(Work instructions)
Where does the string "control" appear in the material? Copy each line that holds it.

(Beginning of Material for this task)

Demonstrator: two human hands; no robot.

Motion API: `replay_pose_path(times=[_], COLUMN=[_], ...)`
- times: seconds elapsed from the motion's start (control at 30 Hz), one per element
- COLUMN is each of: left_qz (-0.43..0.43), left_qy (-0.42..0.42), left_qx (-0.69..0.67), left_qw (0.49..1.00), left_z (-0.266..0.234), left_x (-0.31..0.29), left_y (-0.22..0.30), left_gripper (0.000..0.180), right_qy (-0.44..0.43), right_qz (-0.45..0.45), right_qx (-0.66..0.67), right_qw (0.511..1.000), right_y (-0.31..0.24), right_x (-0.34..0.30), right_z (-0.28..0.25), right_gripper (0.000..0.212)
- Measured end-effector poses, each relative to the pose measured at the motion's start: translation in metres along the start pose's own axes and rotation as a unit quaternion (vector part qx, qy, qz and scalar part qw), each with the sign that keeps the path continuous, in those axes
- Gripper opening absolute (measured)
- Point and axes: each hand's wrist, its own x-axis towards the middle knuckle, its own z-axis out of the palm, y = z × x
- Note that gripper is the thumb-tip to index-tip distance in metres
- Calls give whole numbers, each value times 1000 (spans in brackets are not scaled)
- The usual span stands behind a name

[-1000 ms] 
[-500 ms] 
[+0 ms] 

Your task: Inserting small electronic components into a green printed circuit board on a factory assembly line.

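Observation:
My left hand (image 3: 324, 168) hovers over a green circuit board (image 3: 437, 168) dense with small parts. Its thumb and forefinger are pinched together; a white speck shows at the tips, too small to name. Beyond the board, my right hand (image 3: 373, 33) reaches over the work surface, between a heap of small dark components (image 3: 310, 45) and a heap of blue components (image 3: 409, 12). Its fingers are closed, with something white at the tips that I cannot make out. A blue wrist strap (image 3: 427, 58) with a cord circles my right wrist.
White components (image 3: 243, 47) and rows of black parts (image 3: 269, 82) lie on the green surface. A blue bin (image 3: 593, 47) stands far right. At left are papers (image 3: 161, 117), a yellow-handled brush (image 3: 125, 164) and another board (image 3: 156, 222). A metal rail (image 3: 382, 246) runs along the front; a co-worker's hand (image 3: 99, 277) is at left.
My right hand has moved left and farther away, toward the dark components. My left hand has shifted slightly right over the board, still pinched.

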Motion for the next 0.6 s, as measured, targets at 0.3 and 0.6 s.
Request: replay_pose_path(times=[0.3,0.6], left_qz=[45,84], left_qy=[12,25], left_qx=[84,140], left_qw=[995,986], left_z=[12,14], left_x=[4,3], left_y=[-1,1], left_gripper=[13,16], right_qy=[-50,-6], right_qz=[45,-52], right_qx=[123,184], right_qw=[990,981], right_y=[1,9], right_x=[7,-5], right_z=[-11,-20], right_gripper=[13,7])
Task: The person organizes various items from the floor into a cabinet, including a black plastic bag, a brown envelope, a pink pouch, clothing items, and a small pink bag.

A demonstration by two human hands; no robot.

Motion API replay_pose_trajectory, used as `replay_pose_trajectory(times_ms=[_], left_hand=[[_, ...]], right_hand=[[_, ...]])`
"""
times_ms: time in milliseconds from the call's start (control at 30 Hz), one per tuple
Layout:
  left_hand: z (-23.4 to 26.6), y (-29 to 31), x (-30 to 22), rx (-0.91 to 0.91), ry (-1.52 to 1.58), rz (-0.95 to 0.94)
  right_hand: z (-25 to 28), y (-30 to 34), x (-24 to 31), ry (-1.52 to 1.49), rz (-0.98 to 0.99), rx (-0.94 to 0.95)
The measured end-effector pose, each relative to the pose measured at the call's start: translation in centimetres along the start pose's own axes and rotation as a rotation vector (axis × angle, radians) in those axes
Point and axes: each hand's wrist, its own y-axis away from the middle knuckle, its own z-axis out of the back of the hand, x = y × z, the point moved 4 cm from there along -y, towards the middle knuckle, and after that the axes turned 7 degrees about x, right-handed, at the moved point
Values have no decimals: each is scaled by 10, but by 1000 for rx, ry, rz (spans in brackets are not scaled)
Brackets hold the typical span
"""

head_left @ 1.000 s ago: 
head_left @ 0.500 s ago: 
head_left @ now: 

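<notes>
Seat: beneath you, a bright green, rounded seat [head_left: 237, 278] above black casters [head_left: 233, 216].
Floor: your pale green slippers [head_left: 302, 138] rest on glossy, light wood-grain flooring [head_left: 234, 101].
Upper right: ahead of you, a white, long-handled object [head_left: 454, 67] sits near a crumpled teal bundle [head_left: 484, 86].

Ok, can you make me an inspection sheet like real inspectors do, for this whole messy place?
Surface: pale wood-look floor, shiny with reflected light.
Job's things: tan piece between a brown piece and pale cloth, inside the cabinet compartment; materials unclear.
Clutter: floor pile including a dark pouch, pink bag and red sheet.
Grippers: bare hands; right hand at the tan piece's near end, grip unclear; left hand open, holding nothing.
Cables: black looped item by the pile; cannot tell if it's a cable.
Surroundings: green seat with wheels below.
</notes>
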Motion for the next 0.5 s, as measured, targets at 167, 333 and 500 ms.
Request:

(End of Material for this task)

(Exercise solution)
- times: seconds elapsed from the motion's start (control at 30 Hz), one per element
times_ms: time in milliseconds from the call's start (control at 30 Hz), one per tuple

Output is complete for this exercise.